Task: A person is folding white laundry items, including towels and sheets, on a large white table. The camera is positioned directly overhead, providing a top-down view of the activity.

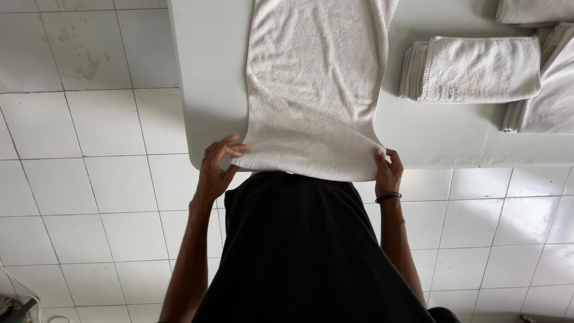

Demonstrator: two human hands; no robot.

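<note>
Left hand (216, 169) pinches the near left corner of the towel (314, 90), grip closed on it. Towel lies flat along the surface (209, 90), near edge overhanging. Right hand (388, 173) grips the right corner. Folded towels (472, 69) sit right.

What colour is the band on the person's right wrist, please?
Black: a thin band just below the right hand, clearest in the head view.

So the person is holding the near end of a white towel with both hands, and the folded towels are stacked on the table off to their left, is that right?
Not quite. In the head view both hands, the left hand and the right hand, do hold the near end of the white towel, but the folded towels lie on the table to the person's right, not their left.
</note>
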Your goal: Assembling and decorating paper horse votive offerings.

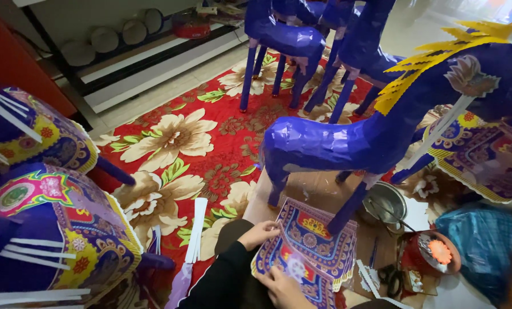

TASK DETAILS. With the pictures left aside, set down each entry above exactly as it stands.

WRITTEN ANSWER.
Task: A person is folding white laundry items, including towels and sheets, on a large white table. The camera is positioned directly overhead, providing a top-down view of the activity.


Demonstrator: two human hands; no robot.

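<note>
Left hand (216, 169) pinches the near left corner of the towel (314, 90), grip closed on it. Towel lies flat along the surface (209, 90), near edge overhanging. Right hand (388, 173) grips the right corner. Folded towels (472, 69) sit right.

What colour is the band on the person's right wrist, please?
Black: a thin band just below the right hand, clearest in the head view.

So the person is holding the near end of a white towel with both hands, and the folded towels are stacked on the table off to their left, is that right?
Not quite. In the head view both hands, the left hand and the right hand, do hold the near end of the white towel, but the folded towels lie on the table to the person's right, not their left.
</note>
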Your goal: Assembling and decorating paper horse votive offerings.

The exercise requires nothing more than what has been given.